* WHAT THE EXERCISE ASKS: With the records in front of you, set every one of them down exactly.

* Extracted records:
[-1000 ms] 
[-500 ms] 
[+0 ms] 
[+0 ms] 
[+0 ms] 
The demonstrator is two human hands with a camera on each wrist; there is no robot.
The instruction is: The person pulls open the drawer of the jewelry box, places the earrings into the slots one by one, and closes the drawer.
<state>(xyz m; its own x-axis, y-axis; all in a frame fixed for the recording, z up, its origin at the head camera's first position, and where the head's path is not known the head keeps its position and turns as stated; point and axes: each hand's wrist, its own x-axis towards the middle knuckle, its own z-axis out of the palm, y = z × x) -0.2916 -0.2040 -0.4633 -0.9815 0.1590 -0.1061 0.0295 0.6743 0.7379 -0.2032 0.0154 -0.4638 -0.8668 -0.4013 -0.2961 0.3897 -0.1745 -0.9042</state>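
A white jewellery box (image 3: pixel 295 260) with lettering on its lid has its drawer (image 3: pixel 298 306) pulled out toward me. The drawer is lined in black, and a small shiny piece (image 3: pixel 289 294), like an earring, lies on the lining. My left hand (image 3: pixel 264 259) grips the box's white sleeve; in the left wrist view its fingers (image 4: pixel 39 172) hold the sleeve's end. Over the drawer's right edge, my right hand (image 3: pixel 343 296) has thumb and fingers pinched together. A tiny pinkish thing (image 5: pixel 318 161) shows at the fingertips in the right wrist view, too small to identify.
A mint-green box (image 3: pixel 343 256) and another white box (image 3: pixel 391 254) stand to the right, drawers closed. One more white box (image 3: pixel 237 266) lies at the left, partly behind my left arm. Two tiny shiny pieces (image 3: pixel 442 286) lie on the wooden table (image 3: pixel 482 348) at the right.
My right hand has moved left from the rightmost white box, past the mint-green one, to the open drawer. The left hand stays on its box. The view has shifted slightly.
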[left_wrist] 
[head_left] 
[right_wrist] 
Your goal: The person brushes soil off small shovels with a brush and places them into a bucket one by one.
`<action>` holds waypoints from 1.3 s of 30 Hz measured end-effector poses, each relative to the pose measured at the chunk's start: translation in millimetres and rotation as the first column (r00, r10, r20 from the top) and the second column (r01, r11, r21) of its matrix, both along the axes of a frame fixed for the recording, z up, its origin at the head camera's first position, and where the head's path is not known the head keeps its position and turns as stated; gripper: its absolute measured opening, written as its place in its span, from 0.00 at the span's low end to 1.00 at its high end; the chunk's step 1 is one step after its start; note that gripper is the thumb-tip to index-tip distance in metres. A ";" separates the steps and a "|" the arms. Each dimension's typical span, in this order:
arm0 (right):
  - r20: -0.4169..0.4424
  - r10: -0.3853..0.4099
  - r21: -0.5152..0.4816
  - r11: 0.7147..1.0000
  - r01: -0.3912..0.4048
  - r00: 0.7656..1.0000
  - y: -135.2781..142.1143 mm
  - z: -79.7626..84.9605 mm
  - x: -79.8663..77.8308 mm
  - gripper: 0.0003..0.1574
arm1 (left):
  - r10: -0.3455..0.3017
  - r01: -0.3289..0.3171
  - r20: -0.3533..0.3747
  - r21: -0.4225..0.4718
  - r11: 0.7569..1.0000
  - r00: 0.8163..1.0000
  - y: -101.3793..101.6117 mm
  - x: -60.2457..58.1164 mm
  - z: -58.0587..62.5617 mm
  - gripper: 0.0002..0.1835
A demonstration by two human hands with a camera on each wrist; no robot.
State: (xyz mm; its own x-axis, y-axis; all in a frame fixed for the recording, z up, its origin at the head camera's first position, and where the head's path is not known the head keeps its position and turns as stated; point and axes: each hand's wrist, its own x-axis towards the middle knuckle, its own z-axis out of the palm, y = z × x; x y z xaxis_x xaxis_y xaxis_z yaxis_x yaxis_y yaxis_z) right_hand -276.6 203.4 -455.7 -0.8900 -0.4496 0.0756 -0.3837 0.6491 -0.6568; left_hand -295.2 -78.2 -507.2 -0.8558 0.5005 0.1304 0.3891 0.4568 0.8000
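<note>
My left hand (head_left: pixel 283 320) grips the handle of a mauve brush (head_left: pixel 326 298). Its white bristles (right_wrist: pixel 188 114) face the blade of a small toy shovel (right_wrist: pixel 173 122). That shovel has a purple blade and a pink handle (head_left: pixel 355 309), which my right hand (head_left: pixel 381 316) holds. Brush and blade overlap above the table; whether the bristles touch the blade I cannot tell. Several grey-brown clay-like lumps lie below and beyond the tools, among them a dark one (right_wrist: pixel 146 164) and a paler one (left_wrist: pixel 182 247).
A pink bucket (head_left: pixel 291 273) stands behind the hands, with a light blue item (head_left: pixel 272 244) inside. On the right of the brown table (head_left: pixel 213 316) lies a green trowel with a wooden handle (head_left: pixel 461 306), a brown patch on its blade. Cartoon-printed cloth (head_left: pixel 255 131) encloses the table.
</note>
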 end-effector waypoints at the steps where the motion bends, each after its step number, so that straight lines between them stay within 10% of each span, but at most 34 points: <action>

* YOUR SOLUTION:
[-1000 ms] 
[-500 ms] 
[+0 ms] 
[+0 ms] 
[+0 ms] 
The demonstrator is two human hands with a camera on each wrist; there is no robot.
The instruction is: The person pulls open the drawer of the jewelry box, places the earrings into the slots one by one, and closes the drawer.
<state>(xyz m; its own x-axis, y-axis; all in a frame fixed for the recording, z up, its origin at the head camera's first position, and where the head's path is not known the head keeps its position and turns as stated; point and axes: each hand's wrist, its own x-axis towards the middle knuckle, its own z-axis out of the palm, y = z × x) -0.2916 -0.2040 -0.4633 -0.9815 0.1590 -0.1061 0.0295 0.6743 0.7379 -0.2032 0.0154 -0.4638 -0.8668 -0.4013 -0.2961 0.3897 -0.1745 -0.9042</state>
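A white jewellery box (image 3: pixel 295 260) with lettering on its lid has its drawer (image 3: pixel 298 306) pulled out toward me. The drawer is lined in black, and a small shiny piece (image 3: pixel 289 294), like an earring, lies on the lining. My left hand (image 3: pixel 264 259) grips the box's white sleeve; in the left wrist view its fingers (image 4: pixel 39 172) hold the sleeve's end. Over the drawer's right edge, my right hand (image 3: pixel 343 296) has thumb and fingers pinched together. A tiny pinkish thing (image 5: pixel 318 161) shows at the fingertips in the right wrist view, too small to identify.
A mint-green box (image 3: pixel 343 256) and another white box (image 3: pixel 391 254) stand to the right, drawers closed. One more white box (image 3: pixel 237 266) lies at the left, partly behind my left arm. Two tiny shiny pieces (image 3: pixel 442 286) lie on the wooden table (image 3: pixel 482 348) at the right.
My right hand has moved left from the rightmost white box, past the mint-green one, to the open drawer. The left hand stays on its box. The view has shifted slightly.
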[left_wrist] 
[head_left] 
[right_wrist] 
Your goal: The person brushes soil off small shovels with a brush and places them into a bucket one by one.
`<action>` holds waypoints from 1.3 s of 30 Hz measured end-effector poses, each relative to the pose measured at the chunk's start: translation in millimetres and rotation as the first column (r00, r10, r20 from the top) and the second column (r01, r11, r21) of its matrix, both along the axes of a frame fixed for the recording, z up, its origin at the head camera's first position, and where the head's path is not known the head keeps its position and turns as stated; gripper: its absolute measured opening, written as its place in its span, from 0.00 at the span's low end to 1.00 at its high end; the chunk's step 1 is one step after its start; note that gripper is the thumb-tip to index-tip distance in metres. A ";" separates the steps and a "|" the arms. Each dimension's typical span, in this order:
arm0 (right):
  - r20: -0.4169..0.4424
  - r10: -0.3853..0.4099
  - r21: -0.5152..0.4816
  - r11: 0.7147..1.0000
  - r01: -0.3912..0.4048
  - r00: 0.7656..1.0000
  - y: -135.2781..142.1143 mm
  - z: -79.7626..84.9605 mm
  - x: -79.8663..77.8308 mm
  - gripper: 0.0003..0.1574
arm1 (left):
  - r10: -0.3455..0.3017
  - r01: -0.3289..0.3171
  - r20: -0.3533..0.3747
  - r21: -0.4225..0.4718
  - r11: 0.7569..1.0000
  - r00: 0.8163..1.0000
  - y: -101.3793..101.6117 mm
  - x: -60.2457..58.1164 mm
  - z: -58.0587..62.5617 mm
  - gripper: 0.0002..0.1835
A demonstration by two human hands with a camera on each wrist; no robot.
State: (xyz mm; its own x-axis, y-axis; all in a frame fixed for the recording, z up, its origin at the head camera's first position, and where the head's path is not known the head keeps its position and turns as stated; point and axes: each hand's wrist, its own x-axis towards the middle knuckle, its own z-axis out of the palm, y = z × x; x y z xaxis_x xaxis_y xaxis_z yaxis_x yaxis_y yaxis_z) right_hand -276.6 203.4 -455.7 -0.8900 -0.4496 0.0756 -0.3837 0.6491 -0.6568; left_hand -295.2 -78.2 -507.2 -0.8558 0.5005 0.1304 0.3891 0.4568 0.8000
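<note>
My left hand (head_left: pixel 283 320) grips the handle of a mauve brush (head_left: pixel 326 298). Its white bristles (right_wrist: pixel 188 114) face the blade of a small toy shovel (right_wrist: pixel 173 122). That shovel has a purple blade and a pink handle (head_left: pixel 355 309), which my right hand (head_left: pixel 381 316) holds. Brush and blade overlap above the table; whether the bristles touch the blade I cannot tell. Several grey-brown clay-like lumps lie below and beyond the tools, among them a dark one (right_wrist: pixel 146 164) and a paler one (left_wrist: pixel 182 247).
A pink bucket (head_left: pixel 291 273) stands behind the hands, with a light blue item (head_left: pixel 272 244) inside. On the right of the brown table (head_left: pixel 213 316) lies a green trowel with a wooden handle (head_left: pixel 461 306), a brown patch on its blade. Cartoon-printed cloth (head_left: pixel 255 131) encloses the table.
</note>
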 end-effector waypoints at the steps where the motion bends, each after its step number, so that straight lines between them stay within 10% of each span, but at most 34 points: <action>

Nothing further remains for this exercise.